**What you have to do**
Copy out the data below as written; omit any images.

============

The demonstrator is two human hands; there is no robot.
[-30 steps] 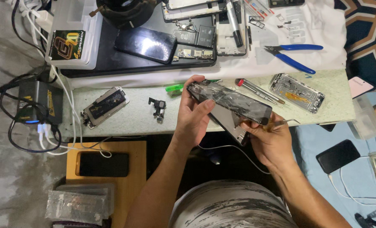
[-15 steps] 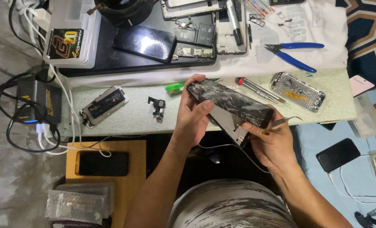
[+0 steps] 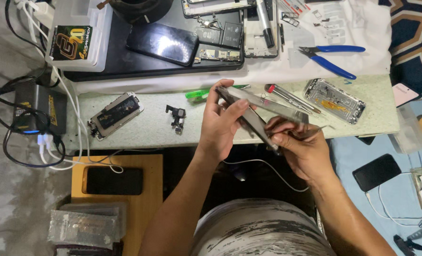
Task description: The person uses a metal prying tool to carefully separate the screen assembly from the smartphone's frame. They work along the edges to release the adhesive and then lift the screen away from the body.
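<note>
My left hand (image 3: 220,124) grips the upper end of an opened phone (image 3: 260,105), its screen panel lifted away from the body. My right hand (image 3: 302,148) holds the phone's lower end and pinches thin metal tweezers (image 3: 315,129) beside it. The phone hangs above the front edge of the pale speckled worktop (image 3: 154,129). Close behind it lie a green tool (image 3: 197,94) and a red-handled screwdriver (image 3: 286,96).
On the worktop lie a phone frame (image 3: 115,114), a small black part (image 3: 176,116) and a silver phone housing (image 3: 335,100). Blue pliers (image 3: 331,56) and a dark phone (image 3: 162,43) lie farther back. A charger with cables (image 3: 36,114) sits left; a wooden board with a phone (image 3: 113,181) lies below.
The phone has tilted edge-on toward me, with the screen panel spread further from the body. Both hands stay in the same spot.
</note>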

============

**Response area**
The demonstrator is two human hands; there is no robot.
[-30 steps] 
[-15 steps] 
[+0 steps] 
Task description: The person uses a metal prying tool to carefully separate the screen assembly from the smartphone's frame. They work along the edges to release the adhesive and then lift the screen away from the body.
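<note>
My left hand (image 3: 220,124) grips the upper end of an opened phone (image 3: 260,105), its screen panel lifted away from the body. My right hand (image 3: 302,148) holds the phone's lower end and pinches thin metal tweezers (image 3: 315,129) beside it. The phone hangs above the front edge of the pale speckled worktop (image 3: 154,129). Close behind it lie a green tool (image 3: 197,94) and a red-handled screwdriver (image 3: 286,96).
On the worktop lie a phone frame (image 3: 115,114), a small black part (image 3: 176,116) and a silver phone housing (image 3: 335,100). Blue pliers (image 3: 331,56) and a dark phone (image 3: 162,43) lie farther back. A charger with cables (image 3: 36,114) sits left; a wooden board with a phone (image 3: 113,181) lies below.
The phone has tilted edge-on toward me, with the screen panel spread further from the body. Both hands stay in the same spot.
</note>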

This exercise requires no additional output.